Multithreading and memory usage

I have kind of a general question about the way that multi-threading works. I have a very large reduce_sum function that has a ton of data passed in, with the intention being that I want to shard the data across threads:

    target += reduce_sum(
      choice_lpmf,
      indices, // Thing to cut across
      grainsize, // grainsize == 1
      p_R_ftr_not_na,
      p_R_ftr_wo_clm,
      pricing_error_mean,
      pricing_error_sd,
      tm_int_ind_n,
      p_R_ftr_wo_clm_w_tm, // transformed data, N
      pricing_error_mean_tm, // model block, N
      pricing_error_sd_tm, // model block
      run_demand, // data
      is_nb, // transformed data, N
      L_draws, // data
      lambda, // transformed data, N
      demand_choice_index, // data
      tm_ind, // data
      dollar_norm, // data
      is_nb_int, // transformed data
      tm_elig_n, // transformed data
      J, // data
      J_oo, // data
      prices_not_na_ind, // data, N x J
      prices_oo_not_na_ind, // data, N x J_oo
      limits, // transformed data, J --
      limits_oo, // transformed data, J_oo --
      prices, // transformed data, N x J
      prices_oo, // transformed data, N x J_oo
      tm_optin_disc_n, // transformed data, N
      prices_pre_firm_ind, // data, N x J
      prices_pre_cov_ind, // data, N x J
      pre_oo_firm_ind, // data, N x J_oo
      pre_oo_cov_ind, // data, N x J_oo
      clm_surcharge, // data, N
      pareto_loc, // transformed data, N
      pareto_shape, // data
      risk_aversion, // model block, scalar
      firm_switch_cost, // model block, N
      cov_switch_cost, // model block, scalar
      tm_frictions, // model block, N
      sigma_logit, // model block, scalar
      plan_fes, // model block, N x J
      plan_oo_fes, // model block, N x J_oo
      quad_nodes,
      quad_weights
    );

The mapping function choice_lpmf cuts all these variables into chunks and then does all the likelihood calculations. I have yet to find a better way to do this – ideally, reduce_sum would shard all the variables for me before handing them to a thread, but I have not yet found a way to do this.

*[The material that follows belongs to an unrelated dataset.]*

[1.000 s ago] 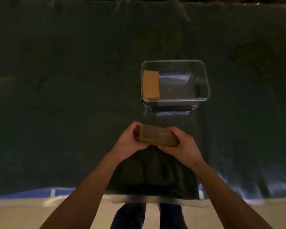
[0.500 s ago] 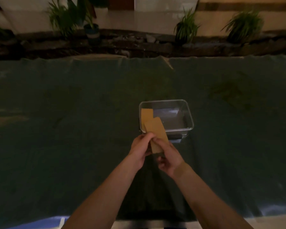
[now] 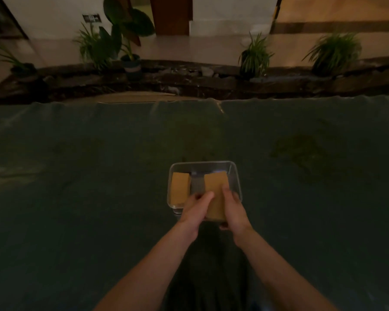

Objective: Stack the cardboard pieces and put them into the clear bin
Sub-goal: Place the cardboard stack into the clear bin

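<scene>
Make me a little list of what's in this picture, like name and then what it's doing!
clear bin: sits on the dark green cloth
cardboard stack in bin: lies at the bin's left side
held cardboard stack: far end over the bin's right side, near end gripped
left hand: holds the held stack's left edge
right hand: holds its right edge
plants: beyond the cloth

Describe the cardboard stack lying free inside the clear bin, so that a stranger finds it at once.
On the dark cloth stands one clear bin. The cardboard stack lies along its left wall, flat and touched by nobody. The other stack, to its right, is held between both hands.
</scene>
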`<control>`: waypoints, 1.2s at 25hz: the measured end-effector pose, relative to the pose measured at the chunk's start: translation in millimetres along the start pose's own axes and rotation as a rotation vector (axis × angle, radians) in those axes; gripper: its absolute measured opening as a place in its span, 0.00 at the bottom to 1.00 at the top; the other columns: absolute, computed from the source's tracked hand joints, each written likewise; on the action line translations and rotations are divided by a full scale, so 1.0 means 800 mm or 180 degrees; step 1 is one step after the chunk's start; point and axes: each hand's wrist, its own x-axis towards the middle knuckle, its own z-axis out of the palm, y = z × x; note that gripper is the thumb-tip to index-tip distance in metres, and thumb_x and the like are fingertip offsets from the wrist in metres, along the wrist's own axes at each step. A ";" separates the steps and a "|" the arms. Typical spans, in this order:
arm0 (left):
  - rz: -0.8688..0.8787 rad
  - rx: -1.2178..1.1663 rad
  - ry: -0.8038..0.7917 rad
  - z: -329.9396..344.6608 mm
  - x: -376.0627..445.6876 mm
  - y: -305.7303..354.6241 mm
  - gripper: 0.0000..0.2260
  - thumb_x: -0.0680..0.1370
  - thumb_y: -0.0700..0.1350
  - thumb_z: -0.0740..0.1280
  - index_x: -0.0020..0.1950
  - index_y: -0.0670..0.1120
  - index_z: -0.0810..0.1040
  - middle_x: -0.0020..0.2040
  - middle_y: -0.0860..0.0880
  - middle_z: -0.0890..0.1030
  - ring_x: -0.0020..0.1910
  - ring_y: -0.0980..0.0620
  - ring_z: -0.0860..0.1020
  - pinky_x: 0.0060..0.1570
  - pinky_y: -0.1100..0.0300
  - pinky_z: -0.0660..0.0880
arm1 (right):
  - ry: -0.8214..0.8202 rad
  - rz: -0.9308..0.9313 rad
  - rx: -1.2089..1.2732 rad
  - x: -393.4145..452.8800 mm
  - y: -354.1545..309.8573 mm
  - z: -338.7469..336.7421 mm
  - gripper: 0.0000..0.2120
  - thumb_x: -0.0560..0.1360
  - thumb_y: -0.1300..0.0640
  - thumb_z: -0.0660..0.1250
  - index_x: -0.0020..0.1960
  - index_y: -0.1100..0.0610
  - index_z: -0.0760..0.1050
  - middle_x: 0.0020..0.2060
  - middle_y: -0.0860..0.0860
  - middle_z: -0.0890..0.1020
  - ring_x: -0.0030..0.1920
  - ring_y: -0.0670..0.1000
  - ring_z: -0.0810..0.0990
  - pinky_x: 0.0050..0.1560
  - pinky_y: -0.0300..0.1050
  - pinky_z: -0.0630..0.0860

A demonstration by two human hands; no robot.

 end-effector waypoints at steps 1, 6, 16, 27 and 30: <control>0.0060 0.0028 0.0087 0.014 0.002 0.003 0.15 0.75 0.57 0.69 0.59 0.58 0.72 0.63 0.49 0.74 0.61 0.46 0.74 0.65 0.42 0.72 | -0.0029 -0.0061 -0.0062 0.005 -0.005 -0.009 0.19 0.78 0.33 0.52 0.63 0.41 0.64 0.55 0.50 0.76 0.54 0.53 0.76 0.41 0.50 0.74; 0.0199 0.0107 0.0247 0.053 0.018 0.011 0.28 0.70 0.60 0.69 0.69 0.54 0.71 0.64 0.48 0.73 0.61 0.46 0.73 0.65 0.41 0.72 | -0.0104 -0.0282 -0.0390 0.033 -0.020 -0.049 0.20 0.79 0.36 0.52 0.63 0.46 0.67 0.54 0.52 0.78 0.50 0.51 0.78 0.38 0.47 0.76; -0.0157 0.0285 0.0468 0.041 0.091 0.035 0.14 0.76 0.55 0.68 0.60 0.54 0.74 0.59 0.49 0.77 0.56 0.48 0.75 0.55 0.50 0.73 | 0.0544 -0.0393 -0.0745 0.117 -0.028 -0.072 0.19 0.80 0.40 0.56 0.64 0.48 0.71 0.61 0.54 0.78 0.58 0.55 0.78 0.61 0.58 0.76; -0.0928 0.0810 0.0477 0.037 0.188 0.015 0.10 0.76 0.50 0.70 0.55 0.54 0.74 0.54 0.49 0.76 0.59 0.43 0.75 0.63 0.43 0.73 | 0.0348 -0.0153 -0.1085 0.213 -0.007 -0.103 0.10 0.79 0.56 0.63 0.59 0.48 0.77 0.52 0.50 0.83 0.49 0.53 0.83 0.53 0.58 0.82; -0.0861 0.1027 0.0458 0.042 0.201 0.002 0.18 0.76 0.50 0.71 0.64 0.55 0.73 0.56 0.50 0.76 0.61 0.44 0.74 0.63 0.45 0.71 | 0.0243 -0.0032 -0.0855 0.222 -0.005 -0.108 0.09 0.79 0.60 0.64 0.53 0.47 0.77 0.48 0.52 0.83 0.44 0.53 0.83 0.47 0.56 0.84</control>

Many of these variables are quite large. On a single threaded run, this doesn’t use much memory, it’s just slow.

However, I’m running into the issue where, when I start adding threads, it quickly becomes an inoperable problem. The memory usage is insane, and I cannot actually run this model on the full data set with more than 1-2 threads.

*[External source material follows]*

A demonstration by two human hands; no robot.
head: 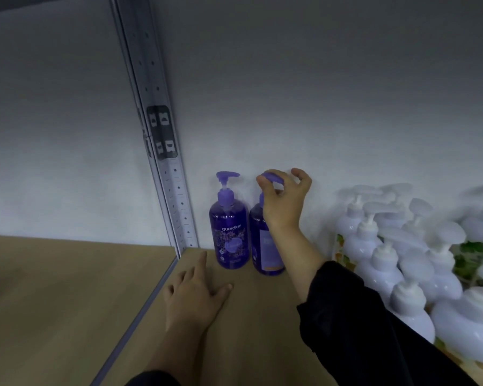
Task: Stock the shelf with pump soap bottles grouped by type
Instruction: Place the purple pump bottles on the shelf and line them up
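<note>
Two purple pump soap bottles stand side by side at the back of the wooden shelf (pixel 262 316), against the white wall. The left purple bottle (pixel 230 235) stands free with its label facing me. My right hand (pixel 286 201) pinches the pump head of the right purple bottle (pixel 265 246), whose label is turned to the side. My left hand (pixel 195 293) lies flat on the shelf in front of the left bottle, fingers straight, index finger pointing toward the back corner.
Several white pump bottles (pixel 418 263) with green and orange labels crowd the right part of the shelf. A perforated metal upright (pixel 162 151) runs down the wall on the left. A metal divider strip (pixel 142 307) separates this shelf from the neighbouring wooden board.
</note>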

My best guess here is that reduce_sum deep copies all the variables to each thread. Is there a way to prevent this? Maybe to flag some of these variables as something to be passed by reference? Or is there some other way of writing out functions like this that use lots of heterogeneous data?

I’m also noticing my memory spike after the first likelihood evaluation, presumably this is during the gradient pass? Does anyone have a good sense of what causes memory usage during the gradient to be so much higher?

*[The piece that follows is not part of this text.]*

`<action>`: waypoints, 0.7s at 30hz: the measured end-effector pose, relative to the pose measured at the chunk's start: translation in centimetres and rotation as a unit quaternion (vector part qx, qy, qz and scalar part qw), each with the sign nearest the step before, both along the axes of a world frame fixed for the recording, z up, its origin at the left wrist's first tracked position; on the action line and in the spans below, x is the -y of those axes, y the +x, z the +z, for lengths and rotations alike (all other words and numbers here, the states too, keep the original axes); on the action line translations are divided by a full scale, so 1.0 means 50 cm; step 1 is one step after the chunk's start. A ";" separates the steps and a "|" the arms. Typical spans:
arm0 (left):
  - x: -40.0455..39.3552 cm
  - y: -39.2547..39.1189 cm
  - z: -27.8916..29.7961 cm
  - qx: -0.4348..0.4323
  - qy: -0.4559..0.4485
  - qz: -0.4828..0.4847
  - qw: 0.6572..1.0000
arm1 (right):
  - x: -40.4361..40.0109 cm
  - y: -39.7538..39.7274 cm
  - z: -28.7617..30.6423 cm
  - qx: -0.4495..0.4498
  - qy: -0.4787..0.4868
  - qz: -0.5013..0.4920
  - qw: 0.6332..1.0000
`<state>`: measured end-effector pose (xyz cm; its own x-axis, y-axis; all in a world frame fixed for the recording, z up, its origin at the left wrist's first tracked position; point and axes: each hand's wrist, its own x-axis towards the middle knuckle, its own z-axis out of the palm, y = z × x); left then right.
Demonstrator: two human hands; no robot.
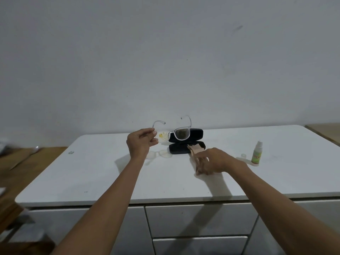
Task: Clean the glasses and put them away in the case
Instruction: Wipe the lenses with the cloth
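Observation:
My left hand (141,142) holds clear-framed glasses (181,133) up above the white countertop, pinching the left rim; their temples point away from me. Yellowish smudges show on the left lens. Behind the glasses lies an open black case (195,134) near the wall. My right hand (211,161) hovers low over the counter in front of the case, with a beige cleaning cloth (196,150) in its fingers; one end of the cloth reaches over the case's front half.
A small spray bottle (257,153) with a green label stands on the white countertop (110,177) to the right, its clear cap (243,155) beside it. Drawers run below the front edge. A wooden surface (22,162) lies left.

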<state>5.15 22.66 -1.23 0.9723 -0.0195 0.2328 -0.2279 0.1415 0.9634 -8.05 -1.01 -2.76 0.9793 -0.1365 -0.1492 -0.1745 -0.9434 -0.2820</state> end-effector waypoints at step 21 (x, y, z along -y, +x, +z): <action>-0.015 -0.013 0.020 0.026 0.034 0.066 0.997 | -0.074 0.036 0.005 0.183 0.770 -0.209 0.574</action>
<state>4.51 23.43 -0.22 0.9538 0.0906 0.2865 -0.2910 0.0407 0.9559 -6.26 2.71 -2.52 0.9131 -0.3533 -0.2037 0.0412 0.5770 -0.8157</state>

reduce_sum does deep copy parameters, but not data.

If you have large vectors/matrices of parameters that all need to be shared between all threads that will be a big bottleneck and is less likely to be efficient with reduce_sum, unless the computation is really expensive.

Data variables are passed by reference and should not cause additional memory usage.

1 Like

Have you tried grainsizes other than 1?

2 Likes

Is this something I need to annotate, i.e. with data vector ...?

Yes, it generally increases the memory usage. It also slows it down a bit, I’ve found generally grainsize=1 works best for my application (at least in terms of compute speed).

Anything declared in the data or transformed data blocks will get treated as data for this purpose.